DESCRIPTION OF THE TASK -
Repeat precisely the span of lines below that opens with the line containing "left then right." and closes with the line containing "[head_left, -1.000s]", both included.

SUPPLIED MATERIAL -
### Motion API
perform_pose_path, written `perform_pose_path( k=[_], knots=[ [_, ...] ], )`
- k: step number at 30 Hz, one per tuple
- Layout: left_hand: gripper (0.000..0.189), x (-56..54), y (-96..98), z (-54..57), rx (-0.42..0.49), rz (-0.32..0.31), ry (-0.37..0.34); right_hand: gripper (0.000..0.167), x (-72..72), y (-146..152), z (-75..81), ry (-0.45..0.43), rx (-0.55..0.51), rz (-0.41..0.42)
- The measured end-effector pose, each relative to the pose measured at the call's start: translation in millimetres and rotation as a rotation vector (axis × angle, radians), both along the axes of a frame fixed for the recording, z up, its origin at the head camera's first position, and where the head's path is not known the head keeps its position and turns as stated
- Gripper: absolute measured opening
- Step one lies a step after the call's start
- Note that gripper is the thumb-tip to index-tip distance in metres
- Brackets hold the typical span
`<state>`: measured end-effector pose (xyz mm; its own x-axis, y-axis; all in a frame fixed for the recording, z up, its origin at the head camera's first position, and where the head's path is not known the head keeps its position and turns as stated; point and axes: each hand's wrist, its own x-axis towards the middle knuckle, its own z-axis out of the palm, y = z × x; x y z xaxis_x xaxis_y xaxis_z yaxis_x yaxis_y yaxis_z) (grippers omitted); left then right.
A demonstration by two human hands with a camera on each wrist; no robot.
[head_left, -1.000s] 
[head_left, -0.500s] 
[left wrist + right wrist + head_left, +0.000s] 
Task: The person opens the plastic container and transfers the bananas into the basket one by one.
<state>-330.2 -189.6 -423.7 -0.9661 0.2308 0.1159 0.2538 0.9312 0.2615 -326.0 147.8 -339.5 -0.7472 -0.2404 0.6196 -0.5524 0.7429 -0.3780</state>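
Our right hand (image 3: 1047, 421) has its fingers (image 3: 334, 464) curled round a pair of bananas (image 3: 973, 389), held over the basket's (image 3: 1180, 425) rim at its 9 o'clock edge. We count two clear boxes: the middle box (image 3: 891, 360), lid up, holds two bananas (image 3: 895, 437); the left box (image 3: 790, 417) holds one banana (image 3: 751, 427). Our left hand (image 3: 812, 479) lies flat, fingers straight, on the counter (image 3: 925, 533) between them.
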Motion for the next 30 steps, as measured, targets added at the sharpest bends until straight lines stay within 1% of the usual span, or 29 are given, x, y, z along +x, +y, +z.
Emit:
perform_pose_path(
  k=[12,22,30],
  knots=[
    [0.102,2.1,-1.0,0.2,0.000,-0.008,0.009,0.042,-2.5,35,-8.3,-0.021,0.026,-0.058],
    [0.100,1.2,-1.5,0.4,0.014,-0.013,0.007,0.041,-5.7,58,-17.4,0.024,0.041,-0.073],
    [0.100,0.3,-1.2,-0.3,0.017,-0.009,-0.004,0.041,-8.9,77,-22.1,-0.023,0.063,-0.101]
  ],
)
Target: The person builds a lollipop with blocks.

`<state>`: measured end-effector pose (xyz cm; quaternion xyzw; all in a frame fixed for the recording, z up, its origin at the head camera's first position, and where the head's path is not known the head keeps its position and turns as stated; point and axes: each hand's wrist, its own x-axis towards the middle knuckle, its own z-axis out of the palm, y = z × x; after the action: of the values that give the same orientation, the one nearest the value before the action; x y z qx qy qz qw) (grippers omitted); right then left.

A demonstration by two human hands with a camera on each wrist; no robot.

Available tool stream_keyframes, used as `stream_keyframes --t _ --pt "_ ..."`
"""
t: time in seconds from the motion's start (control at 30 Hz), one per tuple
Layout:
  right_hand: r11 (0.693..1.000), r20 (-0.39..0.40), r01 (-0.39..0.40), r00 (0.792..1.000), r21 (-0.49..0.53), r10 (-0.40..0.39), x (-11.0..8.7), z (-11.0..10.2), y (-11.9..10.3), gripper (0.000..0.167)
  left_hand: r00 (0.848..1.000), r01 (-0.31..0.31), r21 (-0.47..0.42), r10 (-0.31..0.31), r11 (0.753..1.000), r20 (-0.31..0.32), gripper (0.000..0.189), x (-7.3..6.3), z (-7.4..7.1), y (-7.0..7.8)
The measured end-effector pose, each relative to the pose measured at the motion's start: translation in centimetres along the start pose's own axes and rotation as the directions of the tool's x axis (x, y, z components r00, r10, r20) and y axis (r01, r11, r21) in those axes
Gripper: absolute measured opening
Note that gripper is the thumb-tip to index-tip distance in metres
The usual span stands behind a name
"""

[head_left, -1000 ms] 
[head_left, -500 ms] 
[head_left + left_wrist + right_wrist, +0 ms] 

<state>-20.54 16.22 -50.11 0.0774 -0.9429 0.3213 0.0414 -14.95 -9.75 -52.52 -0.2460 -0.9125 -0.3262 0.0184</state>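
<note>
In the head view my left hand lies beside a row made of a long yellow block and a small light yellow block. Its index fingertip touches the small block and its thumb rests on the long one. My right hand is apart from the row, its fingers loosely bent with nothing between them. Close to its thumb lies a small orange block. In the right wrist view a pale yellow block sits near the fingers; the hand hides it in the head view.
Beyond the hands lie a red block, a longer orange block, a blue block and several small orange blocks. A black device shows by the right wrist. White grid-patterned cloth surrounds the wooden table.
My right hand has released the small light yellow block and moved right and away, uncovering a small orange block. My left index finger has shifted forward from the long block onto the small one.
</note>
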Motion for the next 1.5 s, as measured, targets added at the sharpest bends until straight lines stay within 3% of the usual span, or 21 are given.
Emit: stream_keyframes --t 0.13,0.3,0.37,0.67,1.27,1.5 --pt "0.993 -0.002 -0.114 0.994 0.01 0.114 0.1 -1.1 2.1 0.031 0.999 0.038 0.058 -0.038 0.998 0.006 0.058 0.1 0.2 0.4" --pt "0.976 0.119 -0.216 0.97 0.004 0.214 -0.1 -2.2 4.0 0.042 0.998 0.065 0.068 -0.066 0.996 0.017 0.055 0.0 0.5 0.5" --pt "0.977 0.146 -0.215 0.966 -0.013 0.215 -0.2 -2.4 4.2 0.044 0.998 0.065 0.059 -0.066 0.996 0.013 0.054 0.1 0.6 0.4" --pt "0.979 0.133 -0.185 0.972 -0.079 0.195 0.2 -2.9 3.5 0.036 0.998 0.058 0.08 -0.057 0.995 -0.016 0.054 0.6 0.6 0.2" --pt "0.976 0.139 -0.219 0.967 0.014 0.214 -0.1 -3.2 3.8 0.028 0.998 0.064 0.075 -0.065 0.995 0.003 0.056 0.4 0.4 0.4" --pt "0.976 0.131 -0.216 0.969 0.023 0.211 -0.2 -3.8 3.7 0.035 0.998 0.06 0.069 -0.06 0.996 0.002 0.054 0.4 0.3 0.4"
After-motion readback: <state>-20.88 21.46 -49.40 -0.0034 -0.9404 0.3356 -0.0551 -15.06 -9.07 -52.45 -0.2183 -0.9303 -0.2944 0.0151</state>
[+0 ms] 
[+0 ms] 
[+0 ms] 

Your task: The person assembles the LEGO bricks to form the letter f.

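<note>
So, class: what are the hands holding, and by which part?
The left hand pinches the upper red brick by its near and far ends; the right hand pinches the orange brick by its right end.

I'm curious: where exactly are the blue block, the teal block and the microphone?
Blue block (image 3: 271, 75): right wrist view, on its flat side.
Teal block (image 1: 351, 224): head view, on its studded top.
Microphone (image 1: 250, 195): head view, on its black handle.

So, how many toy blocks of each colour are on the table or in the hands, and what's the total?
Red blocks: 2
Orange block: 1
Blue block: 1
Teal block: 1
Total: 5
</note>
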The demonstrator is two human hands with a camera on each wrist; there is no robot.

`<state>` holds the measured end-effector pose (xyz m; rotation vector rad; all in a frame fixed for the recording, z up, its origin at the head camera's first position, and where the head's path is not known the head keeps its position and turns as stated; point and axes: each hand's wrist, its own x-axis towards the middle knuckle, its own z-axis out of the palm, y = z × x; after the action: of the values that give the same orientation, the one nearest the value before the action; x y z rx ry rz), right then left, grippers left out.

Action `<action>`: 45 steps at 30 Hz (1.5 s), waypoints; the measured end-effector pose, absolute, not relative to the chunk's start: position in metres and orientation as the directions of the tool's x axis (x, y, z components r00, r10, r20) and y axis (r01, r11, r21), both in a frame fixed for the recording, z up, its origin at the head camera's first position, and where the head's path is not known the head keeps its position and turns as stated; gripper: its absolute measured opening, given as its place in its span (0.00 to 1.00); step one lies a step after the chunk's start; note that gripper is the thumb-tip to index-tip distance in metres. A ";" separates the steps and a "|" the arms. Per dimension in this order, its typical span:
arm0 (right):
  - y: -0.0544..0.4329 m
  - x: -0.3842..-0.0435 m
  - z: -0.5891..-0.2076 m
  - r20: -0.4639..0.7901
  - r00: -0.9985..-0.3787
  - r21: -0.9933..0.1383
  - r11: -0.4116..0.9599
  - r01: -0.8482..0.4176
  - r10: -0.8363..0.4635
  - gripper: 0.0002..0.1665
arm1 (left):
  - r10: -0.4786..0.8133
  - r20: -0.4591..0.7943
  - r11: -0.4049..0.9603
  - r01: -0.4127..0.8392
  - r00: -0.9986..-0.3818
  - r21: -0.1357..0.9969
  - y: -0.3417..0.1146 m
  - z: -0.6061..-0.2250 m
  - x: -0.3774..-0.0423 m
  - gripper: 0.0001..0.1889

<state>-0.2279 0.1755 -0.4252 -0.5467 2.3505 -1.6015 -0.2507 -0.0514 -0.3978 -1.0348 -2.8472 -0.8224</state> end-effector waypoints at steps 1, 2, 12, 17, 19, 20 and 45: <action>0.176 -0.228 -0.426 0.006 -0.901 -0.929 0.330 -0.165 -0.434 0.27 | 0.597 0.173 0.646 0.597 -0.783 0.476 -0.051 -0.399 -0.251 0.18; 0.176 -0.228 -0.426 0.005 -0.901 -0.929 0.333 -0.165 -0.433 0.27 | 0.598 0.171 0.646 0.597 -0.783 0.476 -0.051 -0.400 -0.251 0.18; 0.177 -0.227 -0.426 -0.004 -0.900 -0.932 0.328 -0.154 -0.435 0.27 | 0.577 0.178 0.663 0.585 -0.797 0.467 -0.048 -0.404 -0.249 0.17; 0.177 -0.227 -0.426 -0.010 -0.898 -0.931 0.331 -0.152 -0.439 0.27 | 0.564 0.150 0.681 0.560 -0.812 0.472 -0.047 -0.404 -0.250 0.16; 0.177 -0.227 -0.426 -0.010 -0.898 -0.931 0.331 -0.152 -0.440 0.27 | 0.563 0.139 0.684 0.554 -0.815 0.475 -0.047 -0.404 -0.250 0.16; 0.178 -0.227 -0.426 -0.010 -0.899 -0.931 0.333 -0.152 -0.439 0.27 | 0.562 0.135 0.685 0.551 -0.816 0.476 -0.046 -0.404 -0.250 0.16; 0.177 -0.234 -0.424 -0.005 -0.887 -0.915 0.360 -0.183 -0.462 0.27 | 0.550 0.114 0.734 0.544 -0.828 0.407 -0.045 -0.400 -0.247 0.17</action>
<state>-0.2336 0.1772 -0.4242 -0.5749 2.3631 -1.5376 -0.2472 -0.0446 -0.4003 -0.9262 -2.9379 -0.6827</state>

OUTPUT OF THE EXERCISE -
`<state>`: measured end-effector pose (xyz mm; its own x-axis, y-axis; all in a frame fixed for the recording, z up, its origin at the head camera's first position, and where the head's path is not known the head keeps its position and turns as stated; point and axes: each hand's wrist, its own x-axis towards the middle knuckle, its own z-axis out of the palm, y = z × x; x y z xaxis_x xaxis_y xaxis_z yaxis_x yaxis_y yaxis_z) (grippers omitted); left then right.
A demonstration by two human hands with a camera on each wrist; no robot.
[head_left, -1.000s] 

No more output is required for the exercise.